» WHAT YOU NEED TO DO:
All records below must be written out exactly, with the pictures excluded.

» EXTRACTED RECORDS:
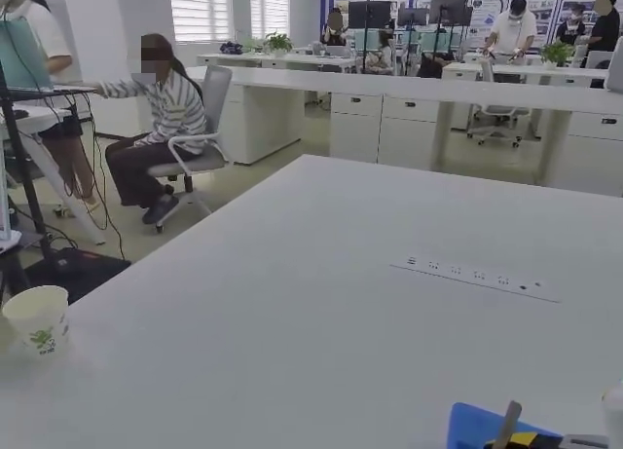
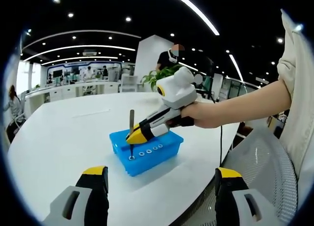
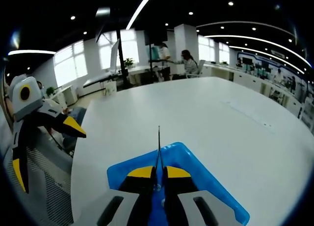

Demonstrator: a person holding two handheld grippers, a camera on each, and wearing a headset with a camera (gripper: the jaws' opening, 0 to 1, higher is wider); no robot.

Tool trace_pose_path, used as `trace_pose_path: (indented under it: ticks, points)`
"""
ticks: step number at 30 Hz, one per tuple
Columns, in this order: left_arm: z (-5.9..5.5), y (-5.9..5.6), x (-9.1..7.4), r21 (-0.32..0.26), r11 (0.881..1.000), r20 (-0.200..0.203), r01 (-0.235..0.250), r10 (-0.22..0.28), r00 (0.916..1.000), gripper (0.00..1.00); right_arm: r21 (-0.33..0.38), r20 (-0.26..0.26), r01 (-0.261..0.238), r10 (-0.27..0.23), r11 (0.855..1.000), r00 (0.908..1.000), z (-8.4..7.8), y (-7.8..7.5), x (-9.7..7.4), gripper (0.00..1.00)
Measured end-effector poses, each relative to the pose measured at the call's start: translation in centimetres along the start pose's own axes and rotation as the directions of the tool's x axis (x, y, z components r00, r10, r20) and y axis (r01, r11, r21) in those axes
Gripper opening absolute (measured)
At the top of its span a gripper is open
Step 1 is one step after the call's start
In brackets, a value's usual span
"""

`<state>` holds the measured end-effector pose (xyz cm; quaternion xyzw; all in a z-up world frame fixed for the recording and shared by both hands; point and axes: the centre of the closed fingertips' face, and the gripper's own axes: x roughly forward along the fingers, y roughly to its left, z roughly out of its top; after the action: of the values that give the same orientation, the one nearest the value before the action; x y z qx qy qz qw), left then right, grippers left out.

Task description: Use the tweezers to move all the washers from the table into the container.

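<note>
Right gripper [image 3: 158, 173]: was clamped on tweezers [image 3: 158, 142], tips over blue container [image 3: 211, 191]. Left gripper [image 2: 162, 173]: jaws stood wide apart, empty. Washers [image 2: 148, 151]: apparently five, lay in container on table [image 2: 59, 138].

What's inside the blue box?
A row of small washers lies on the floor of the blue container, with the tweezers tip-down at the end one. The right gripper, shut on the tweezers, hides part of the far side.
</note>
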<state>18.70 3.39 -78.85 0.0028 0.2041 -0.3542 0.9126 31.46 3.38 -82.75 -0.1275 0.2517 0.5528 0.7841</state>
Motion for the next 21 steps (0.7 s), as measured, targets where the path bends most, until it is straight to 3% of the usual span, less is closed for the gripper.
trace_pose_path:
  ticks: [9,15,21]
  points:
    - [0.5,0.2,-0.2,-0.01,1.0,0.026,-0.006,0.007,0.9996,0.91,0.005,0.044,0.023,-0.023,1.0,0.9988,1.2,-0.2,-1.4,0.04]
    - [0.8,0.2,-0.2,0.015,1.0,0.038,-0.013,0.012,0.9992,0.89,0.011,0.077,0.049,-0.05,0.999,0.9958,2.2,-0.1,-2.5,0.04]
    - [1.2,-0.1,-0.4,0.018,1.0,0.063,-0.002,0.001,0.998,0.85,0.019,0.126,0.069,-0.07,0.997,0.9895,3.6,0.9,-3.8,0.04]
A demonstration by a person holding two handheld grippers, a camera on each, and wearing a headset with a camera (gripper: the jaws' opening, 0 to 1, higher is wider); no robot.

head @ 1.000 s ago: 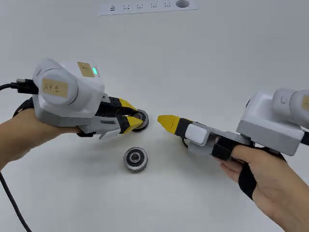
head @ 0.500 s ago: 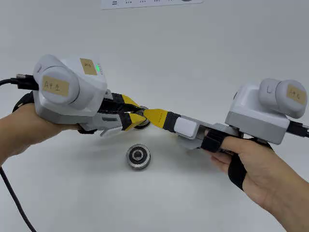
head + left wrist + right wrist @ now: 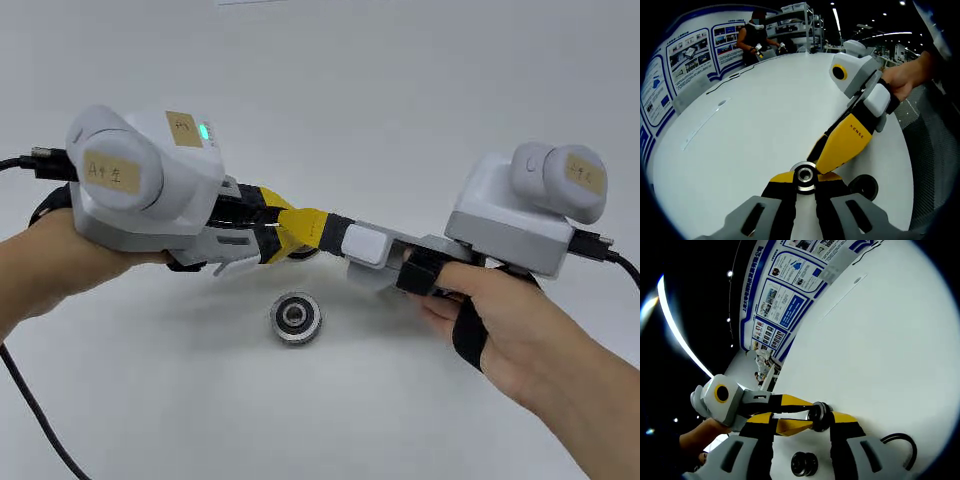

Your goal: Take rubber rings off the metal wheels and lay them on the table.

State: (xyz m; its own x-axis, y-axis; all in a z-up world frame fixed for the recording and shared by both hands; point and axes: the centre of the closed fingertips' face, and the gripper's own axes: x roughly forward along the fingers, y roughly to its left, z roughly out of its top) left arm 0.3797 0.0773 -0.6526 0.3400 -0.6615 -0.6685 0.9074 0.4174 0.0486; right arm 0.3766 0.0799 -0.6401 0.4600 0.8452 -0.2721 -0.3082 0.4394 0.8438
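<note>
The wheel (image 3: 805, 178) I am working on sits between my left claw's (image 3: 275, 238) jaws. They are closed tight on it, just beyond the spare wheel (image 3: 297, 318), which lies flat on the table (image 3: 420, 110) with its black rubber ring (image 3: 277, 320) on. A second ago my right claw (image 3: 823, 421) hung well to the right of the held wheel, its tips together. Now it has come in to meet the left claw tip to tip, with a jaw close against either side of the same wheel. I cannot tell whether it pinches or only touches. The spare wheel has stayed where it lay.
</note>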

» REPLY:
Demonstrator: a person holding two handheld grippers, a camera on each, and wearing a headset with a camera (gripper: the jaws' opening, 0 to 1, higher is wider); no robot.

Tool trace_pose_path, used as `trace_pose_path: (indented under it: ticks, points)`
"""
ticks: step number at 30 Hz, one per tuple
Columns, in this order: left_arm: z (-5.9..5.5), y (-5.9..5.6), x (-9.1..7.4), r21 (-0.32..0.26), r11 (0.881..1.000), r20 (-0.200..0.203), r01 (-0.235..0.250), r10 (-0.22..0.28), r00 (0.916..1.000), gripper (0.00..1.00); right_arm: r21 (-0.33..0.38), r20 (-0.26..0.26), r01 (-0.261..0.238), r10 (-0.27..0.23), r11 (0.855..1.000), r00 (0.908..1.000), z (-8.4..7.8), y (-7.8..7.5), x (-9.7..7.4), gripper (0.00..1.00)
Measured end-effector poses, each relative to the pose measured at the call's start: translation in centimetres along the start pose's own axes and rotation as the directions of the tool's x axis (x, y, z components r00, r10, r20) and y axis (r01, r11, r21) in those axes
Gripper opening absolute (measured)
At the top of its span a gripper is open
Step 1 is one step after the call's start
In brackets, a value's usual span
"""

`<state>` holds the measured end-effector pose (xyz cm; quaternion xyzw; all in a z-up world frame fixed for the recording and shared by both hands; point and axes: the centre of the closed fingertips' face, and the gripper's own axes: x roughly forward along the fingers, y roughly to its left, z roughly out of its top; after the action: of the values that give the same orientation, the one nearest the value before the action; x y z qx qy qz qw), left then right, grippers left out.

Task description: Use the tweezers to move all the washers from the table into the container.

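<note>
Right gripper [image 3: 158, 173]: was clamped on tweezers [image 3: 158, 142], tips over blue container [image 3: 211, 191]. Left gripper [image 2: 162, 173]: jaws stood wide apart, empty. Washers [image 2: 148, 151]: apparently five, lay in container on table [image 2: 59, 138].

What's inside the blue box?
A row of small washers lies on the floor of the blue container, with the tweezers tip-down at the end one. The right gripper, shut on the tweezers, hides part of the far side.
</note>
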<state>18.70 3.39 -78.85 0.0028 0.2041 -0.3542 0.9126 31.46 3.38 -82.75 -0.1275 0.2517 0.5528 0.7841</state>
Motion for the next 21 steps (0.7 s), as measured, targets where the path bends most, until it is straight to 3% of the usual span, less is closed for the gripper.
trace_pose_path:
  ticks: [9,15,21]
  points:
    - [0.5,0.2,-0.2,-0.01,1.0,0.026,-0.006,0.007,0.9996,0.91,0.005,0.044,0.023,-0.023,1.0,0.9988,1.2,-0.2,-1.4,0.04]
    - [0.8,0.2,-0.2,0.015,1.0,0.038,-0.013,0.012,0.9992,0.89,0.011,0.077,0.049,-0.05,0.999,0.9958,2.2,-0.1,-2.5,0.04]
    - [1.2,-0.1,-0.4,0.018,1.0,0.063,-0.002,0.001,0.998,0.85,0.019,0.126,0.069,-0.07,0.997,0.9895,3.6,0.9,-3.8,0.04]
A demonstration by a person holding two handheld grippers, a camera on each, and wearing a headset with a camera (gripper: the jaws' opening, 0 to 1, higher is wider); no robot.

head @ 1.000 s ago: 
head @ 0.500 s ago: 
head + left wrist + right wrist @ now: 

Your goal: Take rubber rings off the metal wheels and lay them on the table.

State: (xyz m; its own x-axis, y-axis; all in a z-up world frame fixed for the recording and shared by both hands; point and axes: the centre of the closed fingertips' face, and the gripper's own axes: x roughly forward along the fingers, y roughly to its left, z roughly out of its top) left arm 0.3797 0.0773 -0.6526 0.3400 -0.6615 -0.6685 0.9074 0.4174 0.0486; right arm 0.3766 0.0799 -0.6401 0.4600 0.8452 -0.2721 -0.3082 0.4394 0.8438
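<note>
The wheel (image 3: 805, 178) I am working on sits between my left claw's (image 3: 275, 238) jaws. They are closed tight on it, just beyond the spare wheel (image 3: 297, 318), which lies flat on the table (image 3: 420, 110) with its black rubber ring (image 3: 277, 320) on. A second ago my right claw (image 3: 823, 421) hung well to the right of the held wheel, its tips together. Now it has come in to meet the left claw tip to tip, with a jaw close against either side of the same wheel. I cannot tell whether it pinches or only touches. The spare wheel has stayed where it lay.
</note>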

The exercise is done, with nothing left to add.